Book Club, Bathrooms Beckon At Reopened Park Center

Allan Appel photo

Volunteer Kevin McCarthy and Tusker Pickett at the Trowbridge Environmental Center Thursday.

Years ago when Anna Pickett was potty-training her boys, taking them walking outside could be a challenge because she was always on the look-out for a bathroom. 

Back then if she was in the College Woods area of East Rock Park, she often could not find one. 

No longer — thanks to a city effort to reopen long-shuttered public parks buildings and turn them into active community centers. With working bathrooms. 

Last Saturday morning as she was helping to host the just-inaugurated monthly open house at the bright and refurbished East Rock Park’s Trowbridge Environmental Center, a young mom called out to her, You have everything we need: coffee, bagels, and a bathroom.”

Pickett was on hand Thursday afternoon with her very well trained sons Haven and Tusker to inaugurate yet another activity at the center, a nature book club.

All this activity is emerging not only in East Rock but at seven other vacant or under-utilized city-owned buildings, which the city is converting into community centers for people of all ages. That’s thanks to part of a $10 million federal American Rescue Plan Act (ARPA) allocation that the Board of Alders recently approved for a mix of youth engagement initiatives. 

Click here to read about the initial announcement in August and the call for RFPs from area non-profits to partner with the city’s Youth and Recreation Department to provide programming.

Pickett is the development and outreach manager of the Yale University-affiliated Urban Resources Initiative (URI).

In October, URI received one of the contracts to fill the Trowbridge Environmental Center with programming on Tuesdays (Junior Explorers Club), Thursdays (Nature Book Club), and Saturdays (open house, tree identification walks, and clean-ups). That contract goes through the end of June 2023.

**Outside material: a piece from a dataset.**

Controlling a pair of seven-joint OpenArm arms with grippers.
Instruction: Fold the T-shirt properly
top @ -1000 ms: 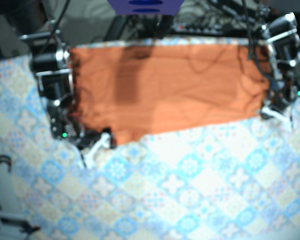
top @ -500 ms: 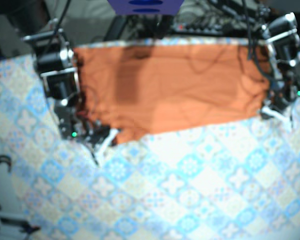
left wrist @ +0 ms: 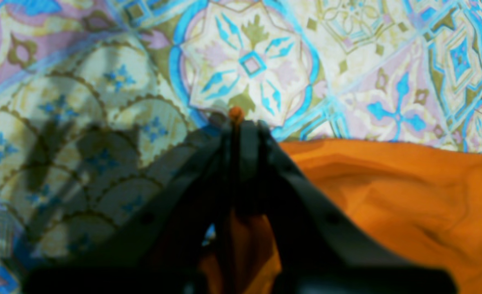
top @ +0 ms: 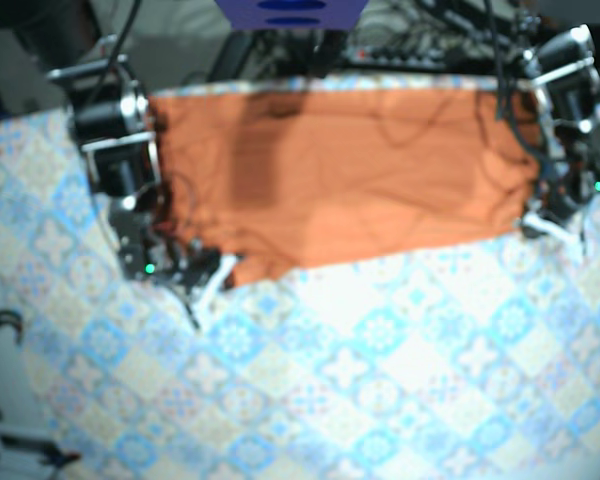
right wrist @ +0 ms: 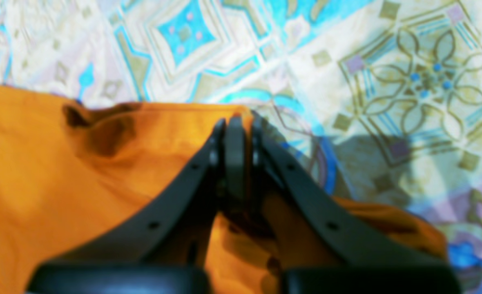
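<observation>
An orange T-shirt (top: 340, 175) lies spread in a wide band across the far half of the table. My right gripper (top: 215, 275) sits at the shirt's near-left corner. In the right wrist view the gripper (right wrist: 235, 122) is shut, pinching the shirt's hem (right wrist: 175, 110), with cloth (right wrist: 61, 171) bunched under the fingers. My left gripper (top: 542, 225) is at the shirt's near-right corner. In the left wrist view it (left wrist: 239, 124) is shut on a fold of the shirt (left wrist: 388, 196), and a small orange tip shows between the fingertips.
A patterned blue and cream tablecloth (top: 380, 370) covers the table in front of the shirt. Cables and dark gear (top: 420, 35) crowd the back edge. A cable loop (top: 0, 335) lies at the left edge. A blue object (top: 290, 12) hangs at top centre.
My right gripper has shifted a little rightward along the near edge with the shirt corner, mostly in the first half second. The left arm has stayed put.
</observation>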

Anna Pickett with son Haven.

Another non-profit, Monk Youth Jazz and STEAM Collective, scored the contract to provide STEM and art programming in the building on the other days of the week, Sunday, Monday, Wednesday, and Friday. 

Their jazz programming is scheduled to begin on Nov. 20 in the shining and inviting new space, complete with a once shuttered, now open, double picture window that looks onto the gracious expanse of the park toward the river.

And a spiffy new/old space it is. The city’s role at East Rock’s nature center has been to provide new paint, a new ceiling, comfortable heat (which was necessary on Thursday’s blustery late afternoon), and a reliable bathroom.

Pickett says the indoor bathroom has been there but was never regularly available to the public as it will be now, and it was certainly not looking as shiny and suitable for potty trainers as it does now.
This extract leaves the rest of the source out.